3.6 De onderdelen 4.6 en 4.8 strekken ten betoge dat de Rechtbank in strijd met art. 176 Rv. en tredende buiten hetgeen haar ingevolge art. 48 Rv. was toegestaan, het verweer van Schoevers heeft aangevuld door betekenis te hechten aan een door [eiser] in het geding gebracht stuk, respectievelijk door in aanmerking te nemen dat niet betwist is dat [eiser] als zelfstandig gevestigd belastingadviseur naast de twee dagen per week bij Schoevers ook voor andere opdrachtgevers werkzaamheden verrichtte. Dit betoog faalt. Het miskent dat de rechter aan stukken die een partij ter ondersteuning van haar stellingen heeft overgelegd, respectievelijk aan door een partij gestelde en door de wederpartij niet betwiste omstandigheden, zodanige gevolgtrekkingen mag verbinden als hij juist acht, zulks ook ten nadele van de partij die het stuk heeft overgelegd, respectievelijk die omstandigheden heeft gesteld.

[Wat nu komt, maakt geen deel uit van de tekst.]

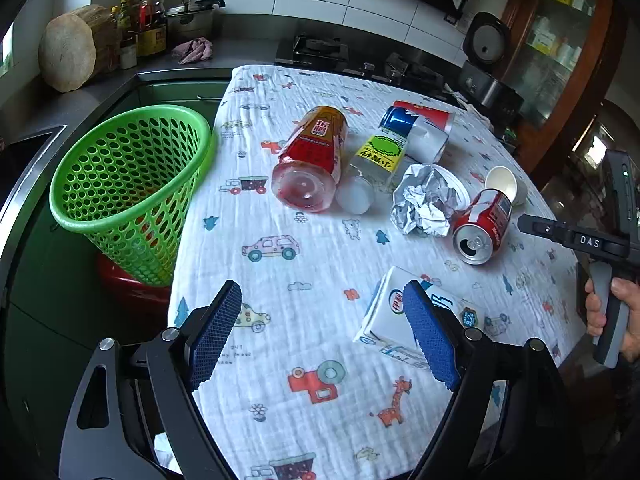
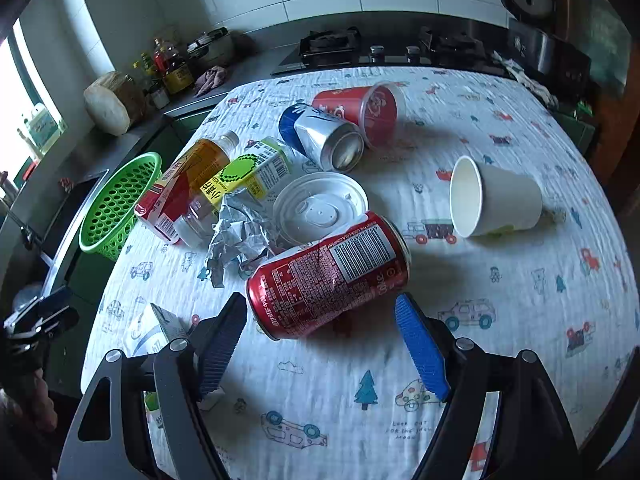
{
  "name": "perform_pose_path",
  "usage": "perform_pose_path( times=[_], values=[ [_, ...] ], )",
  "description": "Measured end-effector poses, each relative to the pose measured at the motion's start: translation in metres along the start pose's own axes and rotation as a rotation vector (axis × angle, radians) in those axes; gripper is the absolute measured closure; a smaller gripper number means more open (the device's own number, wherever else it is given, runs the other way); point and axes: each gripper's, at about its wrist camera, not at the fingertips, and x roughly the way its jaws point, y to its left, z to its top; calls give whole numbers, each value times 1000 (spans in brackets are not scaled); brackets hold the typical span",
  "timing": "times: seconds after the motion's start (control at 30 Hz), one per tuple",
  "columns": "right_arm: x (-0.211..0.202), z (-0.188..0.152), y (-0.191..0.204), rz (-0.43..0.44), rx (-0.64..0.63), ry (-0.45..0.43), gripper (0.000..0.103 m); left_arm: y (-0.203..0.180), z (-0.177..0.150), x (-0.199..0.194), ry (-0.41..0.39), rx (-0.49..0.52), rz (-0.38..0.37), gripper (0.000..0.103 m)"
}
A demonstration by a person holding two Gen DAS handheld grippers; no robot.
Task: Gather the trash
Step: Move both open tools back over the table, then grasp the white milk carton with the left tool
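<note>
Trash lies on a table under a cartoon-print cloth (image 1: 304,264). A red cola can (image 2: 328,280) lies on its side just ahead of my open, empty right gripper (image 2: 320,320); it also shows in the left wrist view (image 1: 482,226). A white milk carton (image 1: 396,316) lies partly behind the right finger of my open, empty left gripper (image 1: 322,304). Further back lie a red-labelled bottle (image 1: 310,160), a yellow-labelled bottle (image 1: 376,164), crumpled foil (image 1: 424,204), a white lid (image 2: 320,206), a blue and silver can (image 2: 320,136), a red cup (image 2: 360,108) and a white paper cup (image 2: 494,198).
A green perforated basket (image 1: 128,184) stands off the table's left edge on a red stool (image 1: 128,284). Behind the table are a counter with bottles (image 1: 148,24), a pot, a gas hob (image 2: 332,46) and a rice cooker (image 1: 486,40). A wooden cabinet (image 1: 560,48) stands at the right.
</note>
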Motion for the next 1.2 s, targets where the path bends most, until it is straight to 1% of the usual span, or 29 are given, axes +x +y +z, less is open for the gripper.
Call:
perform_pose_path(
  times=[0.17, 0.4, 0.53, 0.6, 0.67, 0.77, 0.83, 0.9, 1.0, 1.13, 1.2],
  values=[
    [8, 3, -10, 3, 100, 8, 29, -16, -2, 6, 22, 20, -25, 21],
    [14, 12, -18, 16, 220, 12, 29, -37, 9, 15, 38, 138, -67, 21],
    [12, 14, -16, 12, 239, 3, 29, -42, 18, 23, 60, 206, -86, 21],
    [11, 15, -13, 1, 237, -4, 29, -42, 22, 26, 71, 204, -77, 21],
    [10, 16, -12, -13, 230, -10, 29, -42, 24, 29, 95, 170, -93, 21],
    [8, 15, -11, -22, 215, -17, 29, -46, 21, 37, 158, 104, -60, 21],
    [6, 14, -13, -19, 211, -17, 29, -48, 18, 41, 204, 23, -39, 21],
    [2, 15, -16, -9, 194, -24, 29, -48, 14, 43, 233, -71, -29, 21],
    [-1, 15, -20, -6, 129, -36, 29, -56, 9, 42, 229, -164, 21, 21],
    [-3, 17, -28, 38, 62, -31, 29, -61, 3, 47, 246, -345, 51, 21],
    [-6, 18, -32, 44, 18, -35, 29, -64, 0, 53, 254, -413, 81, 21]
  ],
)
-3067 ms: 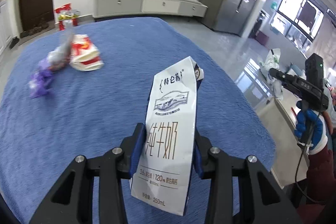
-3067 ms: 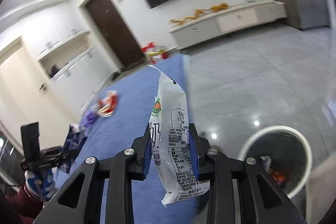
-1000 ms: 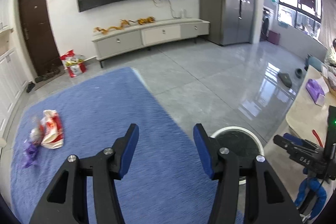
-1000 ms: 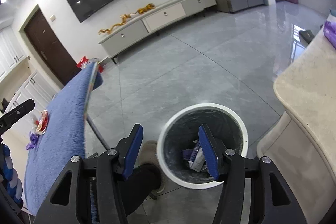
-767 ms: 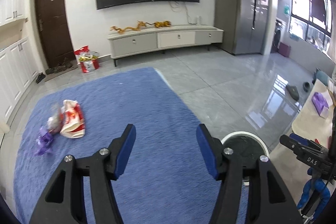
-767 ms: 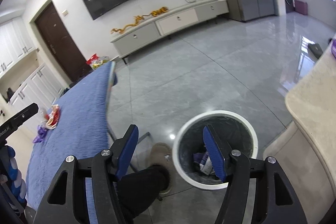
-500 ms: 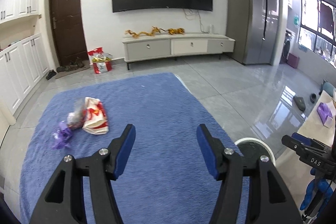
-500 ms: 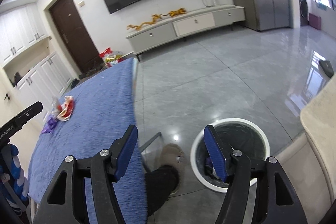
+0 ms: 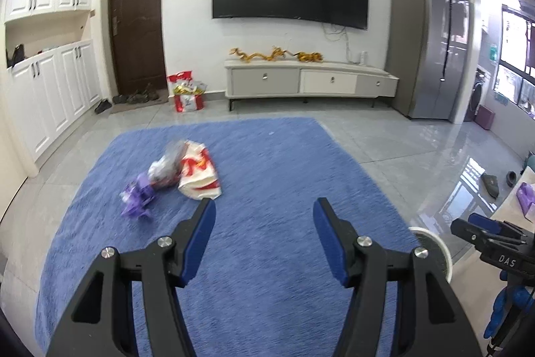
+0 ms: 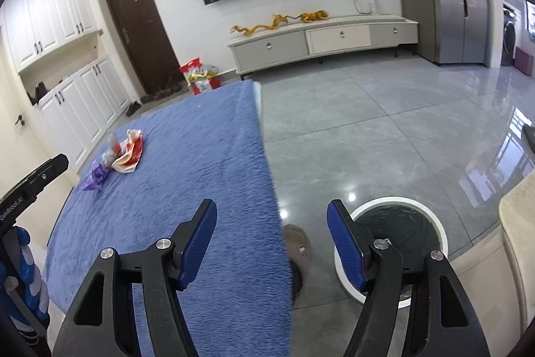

3.7 Uit het vorenoverwogene volgt dat het middel in zijn geheel faalt, zodat het cassatieberoep moet worden verworpen.

4. Beslissing

De Hoge Raad:

verwerpt het beroep;

veroordeelt [eiser] in de kosten van het geding in cassatie, tot op deze uitspraak aan de zijde van Schoevers begroot op ƒ 717,20 aan verschotten en ƒ 3.000,-- voor salaris.

Dit arrest is gewezen door de vice-president Roelvink als voorzitter en de raadsheren Neleman, Heemskerk, Herrmann en De Savornin Lohman, en in het openbaar uitgesproken door de raadsheer Heemskerk op 14 november 1997.